DATA PROVIDED Start Marker
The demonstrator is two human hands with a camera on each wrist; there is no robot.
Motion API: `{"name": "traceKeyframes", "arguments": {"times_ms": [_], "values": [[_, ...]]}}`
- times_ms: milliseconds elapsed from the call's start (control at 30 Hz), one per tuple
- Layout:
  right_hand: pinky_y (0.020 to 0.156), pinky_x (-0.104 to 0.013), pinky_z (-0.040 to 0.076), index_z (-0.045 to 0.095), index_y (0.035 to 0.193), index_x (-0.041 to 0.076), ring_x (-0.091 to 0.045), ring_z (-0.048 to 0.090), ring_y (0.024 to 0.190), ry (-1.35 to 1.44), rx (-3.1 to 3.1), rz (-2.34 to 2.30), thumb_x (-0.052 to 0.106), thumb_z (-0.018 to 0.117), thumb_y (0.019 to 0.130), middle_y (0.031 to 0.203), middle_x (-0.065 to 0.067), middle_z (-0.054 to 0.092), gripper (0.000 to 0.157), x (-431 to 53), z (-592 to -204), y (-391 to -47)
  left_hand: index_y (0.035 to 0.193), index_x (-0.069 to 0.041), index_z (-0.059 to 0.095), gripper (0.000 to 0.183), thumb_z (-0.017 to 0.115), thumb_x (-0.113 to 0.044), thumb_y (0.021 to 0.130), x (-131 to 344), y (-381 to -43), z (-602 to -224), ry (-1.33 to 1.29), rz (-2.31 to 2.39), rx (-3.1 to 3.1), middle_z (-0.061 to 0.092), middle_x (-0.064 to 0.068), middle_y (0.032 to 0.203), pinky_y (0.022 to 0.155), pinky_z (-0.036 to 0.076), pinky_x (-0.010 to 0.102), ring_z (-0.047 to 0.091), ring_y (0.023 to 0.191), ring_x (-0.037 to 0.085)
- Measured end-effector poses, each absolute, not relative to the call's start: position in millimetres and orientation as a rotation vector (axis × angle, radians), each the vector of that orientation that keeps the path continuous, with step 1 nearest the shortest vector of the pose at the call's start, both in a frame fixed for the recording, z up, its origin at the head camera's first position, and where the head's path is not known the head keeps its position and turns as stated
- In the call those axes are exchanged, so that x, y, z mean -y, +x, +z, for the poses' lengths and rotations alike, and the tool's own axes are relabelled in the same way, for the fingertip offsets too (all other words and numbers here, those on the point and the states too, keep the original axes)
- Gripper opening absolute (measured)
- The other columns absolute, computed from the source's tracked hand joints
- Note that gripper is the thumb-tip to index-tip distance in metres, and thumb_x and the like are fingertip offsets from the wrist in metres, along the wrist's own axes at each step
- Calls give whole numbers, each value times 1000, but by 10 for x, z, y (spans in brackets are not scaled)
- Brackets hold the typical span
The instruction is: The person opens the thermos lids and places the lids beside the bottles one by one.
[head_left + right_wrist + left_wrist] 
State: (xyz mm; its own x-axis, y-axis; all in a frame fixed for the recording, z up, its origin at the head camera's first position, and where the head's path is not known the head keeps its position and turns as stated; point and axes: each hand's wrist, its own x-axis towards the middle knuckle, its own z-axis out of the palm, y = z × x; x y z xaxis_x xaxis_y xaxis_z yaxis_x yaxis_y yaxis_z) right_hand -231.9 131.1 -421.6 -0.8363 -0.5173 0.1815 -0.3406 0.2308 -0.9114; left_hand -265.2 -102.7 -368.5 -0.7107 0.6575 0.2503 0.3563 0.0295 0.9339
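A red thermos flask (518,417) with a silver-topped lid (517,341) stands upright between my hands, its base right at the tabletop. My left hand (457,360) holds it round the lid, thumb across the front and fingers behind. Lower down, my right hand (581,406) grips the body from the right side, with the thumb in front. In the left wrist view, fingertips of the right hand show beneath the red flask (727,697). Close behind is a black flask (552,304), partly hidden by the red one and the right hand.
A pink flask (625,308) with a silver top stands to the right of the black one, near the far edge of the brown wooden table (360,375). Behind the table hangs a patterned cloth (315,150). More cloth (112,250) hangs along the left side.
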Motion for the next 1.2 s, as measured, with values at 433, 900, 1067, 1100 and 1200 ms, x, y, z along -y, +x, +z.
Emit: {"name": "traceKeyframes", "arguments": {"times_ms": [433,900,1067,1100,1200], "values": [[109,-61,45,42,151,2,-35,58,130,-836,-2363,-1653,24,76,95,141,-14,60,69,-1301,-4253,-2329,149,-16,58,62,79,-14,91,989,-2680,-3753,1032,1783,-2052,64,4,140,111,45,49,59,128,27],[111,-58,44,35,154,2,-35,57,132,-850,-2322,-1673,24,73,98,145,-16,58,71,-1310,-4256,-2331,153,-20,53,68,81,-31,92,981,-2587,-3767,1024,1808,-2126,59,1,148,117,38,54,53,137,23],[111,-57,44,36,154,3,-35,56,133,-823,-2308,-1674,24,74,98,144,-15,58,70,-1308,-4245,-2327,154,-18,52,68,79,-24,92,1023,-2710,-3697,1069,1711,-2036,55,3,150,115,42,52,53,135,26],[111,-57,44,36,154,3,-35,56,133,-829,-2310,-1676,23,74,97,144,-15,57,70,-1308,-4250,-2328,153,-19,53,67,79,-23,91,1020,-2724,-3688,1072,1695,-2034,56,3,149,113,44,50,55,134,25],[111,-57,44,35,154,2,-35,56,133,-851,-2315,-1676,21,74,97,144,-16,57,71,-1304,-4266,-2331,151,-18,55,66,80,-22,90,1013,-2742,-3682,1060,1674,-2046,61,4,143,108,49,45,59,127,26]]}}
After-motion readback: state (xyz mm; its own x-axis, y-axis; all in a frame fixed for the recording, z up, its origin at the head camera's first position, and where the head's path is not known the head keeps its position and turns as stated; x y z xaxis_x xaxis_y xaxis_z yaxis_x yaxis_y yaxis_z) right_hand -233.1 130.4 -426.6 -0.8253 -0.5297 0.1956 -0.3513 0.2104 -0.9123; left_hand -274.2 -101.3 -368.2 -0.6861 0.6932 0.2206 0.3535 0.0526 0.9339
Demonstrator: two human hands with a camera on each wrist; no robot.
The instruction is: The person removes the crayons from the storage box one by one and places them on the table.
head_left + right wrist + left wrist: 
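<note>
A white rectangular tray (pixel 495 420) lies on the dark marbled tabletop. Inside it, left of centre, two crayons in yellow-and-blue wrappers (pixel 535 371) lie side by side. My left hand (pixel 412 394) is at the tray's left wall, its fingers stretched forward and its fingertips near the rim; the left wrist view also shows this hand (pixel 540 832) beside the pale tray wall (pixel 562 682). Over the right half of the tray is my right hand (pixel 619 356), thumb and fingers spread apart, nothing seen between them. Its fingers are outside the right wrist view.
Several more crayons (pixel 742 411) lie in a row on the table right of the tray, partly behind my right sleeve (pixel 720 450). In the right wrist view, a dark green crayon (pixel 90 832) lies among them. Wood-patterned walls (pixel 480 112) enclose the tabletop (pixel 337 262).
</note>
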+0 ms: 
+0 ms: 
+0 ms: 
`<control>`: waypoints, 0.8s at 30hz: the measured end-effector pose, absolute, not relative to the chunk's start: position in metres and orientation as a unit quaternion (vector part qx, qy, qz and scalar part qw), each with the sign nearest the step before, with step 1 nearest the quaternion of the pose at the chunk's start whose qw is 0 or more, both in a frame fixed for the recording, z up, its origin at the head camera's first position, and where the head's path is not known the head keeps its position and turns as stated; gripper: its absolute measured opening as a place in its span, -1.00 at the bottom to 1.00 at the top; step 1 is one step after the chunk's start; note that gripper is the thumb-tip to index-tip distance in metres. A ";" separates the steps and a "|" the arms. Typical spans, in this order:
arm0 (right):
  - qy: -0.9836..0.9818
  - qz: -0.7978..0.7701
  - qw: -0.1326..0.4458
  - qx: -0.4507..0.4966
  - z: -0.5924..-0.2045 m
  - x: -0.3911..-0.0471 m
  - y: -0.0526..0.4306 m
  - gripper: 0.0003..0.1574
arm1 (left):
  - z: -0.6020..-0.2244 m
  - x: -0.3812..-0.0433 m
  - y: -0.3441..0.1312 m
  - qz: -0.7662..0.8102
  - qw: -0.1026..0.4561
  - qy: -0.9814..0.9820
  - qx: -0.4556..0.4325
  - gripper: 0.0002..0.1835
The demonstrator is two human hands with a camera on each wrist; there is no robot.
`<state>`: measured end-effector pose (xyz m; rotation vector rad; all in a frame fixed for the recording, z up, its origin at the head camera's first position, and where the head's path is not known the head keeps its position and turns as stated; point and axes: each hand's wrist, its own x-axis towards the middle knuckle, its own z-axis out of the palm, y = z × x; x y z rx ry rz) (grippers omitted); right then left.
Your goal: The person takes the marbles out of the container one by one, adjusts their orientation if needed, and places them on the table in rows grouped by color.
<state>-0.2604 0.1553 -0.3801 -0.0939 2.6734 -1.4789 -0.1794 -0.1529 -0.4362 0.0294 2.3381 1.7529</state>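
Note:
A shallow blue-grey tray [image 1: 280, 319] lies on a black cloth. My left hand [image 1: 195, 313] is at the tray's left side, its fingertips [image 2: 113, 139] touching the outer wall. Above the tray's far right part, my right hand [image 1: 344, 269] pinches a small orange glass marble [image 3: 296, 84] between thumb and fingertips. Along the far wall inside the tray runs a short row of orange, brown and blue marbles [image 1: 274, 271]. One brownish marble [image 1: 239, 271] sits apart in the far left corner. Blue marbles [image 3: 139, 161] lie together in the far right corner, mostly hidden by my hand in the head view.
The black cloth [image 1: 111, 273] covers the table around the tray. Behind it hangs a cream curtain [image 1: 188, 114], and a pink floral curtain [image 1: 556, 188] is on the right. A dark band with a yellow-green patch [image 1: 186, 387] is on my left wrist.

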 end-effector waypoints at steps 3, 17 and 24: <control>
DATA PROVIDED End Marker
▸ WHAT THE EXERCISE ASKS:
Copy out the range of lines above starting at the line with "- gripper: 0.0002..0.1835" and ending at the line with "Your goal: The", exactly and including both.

▸ ANSWER FOR THE TASK:
  - gripper: 0.0002..0.1835
The demonstrator is two human hands with a camera on each wrist; there is no robot.
`<state>`: measured end-effector pose (xyz m; rotation vector rad; all in a frame fixed for the recording, z up, its origin at the head camera's first position, and where the head's path is not known the head keeps its position and turns as stated; point and axes: each hand's wrist, its own x-axis towards the middle knuckle, its own z-axis out of the palm, y = z × x; x y z rx ry rz) (grippers omitted); right then left.
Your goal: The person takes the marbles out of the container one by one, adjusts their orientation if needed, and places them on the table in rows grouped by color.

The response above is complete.